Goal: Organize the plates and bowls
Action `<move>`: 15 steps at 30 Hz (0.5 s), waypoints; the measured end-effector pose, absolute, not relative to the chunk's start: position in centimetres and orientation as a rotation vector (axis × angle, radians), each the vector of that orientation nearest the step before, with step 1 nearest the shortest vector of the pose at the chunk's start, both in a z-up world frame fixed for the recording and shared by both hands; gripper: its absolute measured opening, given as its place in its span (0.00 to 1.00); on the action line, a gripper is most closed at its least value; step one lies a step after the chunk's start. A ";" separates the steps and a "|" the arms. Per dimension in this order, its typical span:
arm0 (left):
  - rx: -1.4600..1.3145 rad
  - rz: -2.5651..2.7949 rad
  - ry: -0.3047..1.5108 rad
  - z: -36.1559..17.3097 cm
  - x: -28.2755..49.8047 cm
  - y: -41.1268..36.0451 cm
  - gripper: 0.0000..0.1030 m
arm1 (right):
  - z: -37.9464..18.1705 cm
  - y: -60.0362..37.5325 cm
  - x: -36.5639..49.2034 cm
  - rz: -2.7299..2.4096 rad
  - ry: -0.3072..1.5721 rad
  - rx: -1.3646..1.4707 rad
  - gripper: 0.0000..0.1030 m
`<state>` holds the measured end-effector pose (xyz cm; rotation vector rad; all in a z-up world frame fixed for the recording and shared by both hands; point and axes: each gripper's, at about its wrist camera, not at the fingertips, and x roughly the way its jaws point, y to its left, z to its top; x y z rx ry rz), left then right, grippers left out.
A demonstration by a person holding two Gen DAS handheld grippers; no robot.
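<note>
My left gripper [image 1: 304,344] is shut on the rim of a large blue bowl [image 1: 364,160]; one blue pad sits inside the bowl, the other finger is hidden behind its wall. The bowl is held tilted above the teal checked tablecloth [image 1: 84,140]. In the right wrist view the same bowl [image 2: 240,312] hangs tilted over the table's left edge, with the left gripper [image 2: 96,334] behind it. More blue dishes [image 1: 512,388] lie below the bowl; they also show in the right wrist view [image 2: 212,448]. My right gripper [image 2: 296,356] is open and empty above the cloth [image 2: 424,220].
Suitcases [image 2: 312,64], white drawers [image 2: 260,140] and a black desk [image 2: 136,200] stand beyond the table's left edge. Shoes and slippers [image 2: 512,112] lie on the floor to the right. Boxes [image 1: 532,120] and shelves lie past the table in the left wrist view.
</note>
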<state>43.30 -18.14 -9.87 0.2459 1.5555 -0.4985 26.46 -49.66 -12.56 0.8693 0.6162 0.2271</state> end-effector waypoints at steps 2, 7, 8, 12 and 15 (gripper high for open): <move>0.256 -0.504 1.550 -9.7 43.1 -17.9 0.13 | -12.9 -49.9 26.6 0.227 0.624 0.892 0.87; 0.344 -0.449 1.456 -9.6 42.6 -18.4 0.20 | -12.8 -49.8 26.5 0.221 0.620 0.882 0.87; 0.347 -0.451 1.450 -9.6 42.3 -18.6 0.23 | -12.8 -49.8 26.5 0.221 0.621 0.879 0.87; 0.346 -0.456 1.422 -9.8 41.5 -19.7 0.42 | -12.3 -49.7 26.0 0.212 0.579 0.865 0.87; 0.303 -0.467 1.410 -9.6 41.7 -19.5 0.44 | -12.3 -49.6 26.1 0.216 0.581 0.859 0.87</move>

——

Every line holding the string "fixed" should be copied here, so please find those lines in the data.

Expected answer
Action `<move>`: 15 steps at 30 Hz (0.5 s), waypoints; the measured end-effector pose, absolute, not relative to the chunk's start: position in centimetres and orientation as a rotation vector (axis × angle, radians), each the vector of that orientation nearest the step before, with step 1 nearest the shortest vector of the pose at the chunk's start, both in a z-up world frame fixed for the recording and shared by both hands; gripper: its absolute measured opening, given as its place in its span (0.00 to 1.00); on the action line, a gripper is most closed at its least value; step one lies a step after the chunk's start. A ";" separates the steps and a "|" the arms. Per dimension in this order, its typical span:
`<state>` holds the measured end-effector pose (xyz cm; rotation vector rad; all in a z-up world frame fixed for the recording and shared by both hands; point and axes: each gripper's, at about its wrist camera, not at the fingertips, and x roughly the way its jaws point, y to its left, z to its top; x y z rx ry rz), left then right, grippers left out.

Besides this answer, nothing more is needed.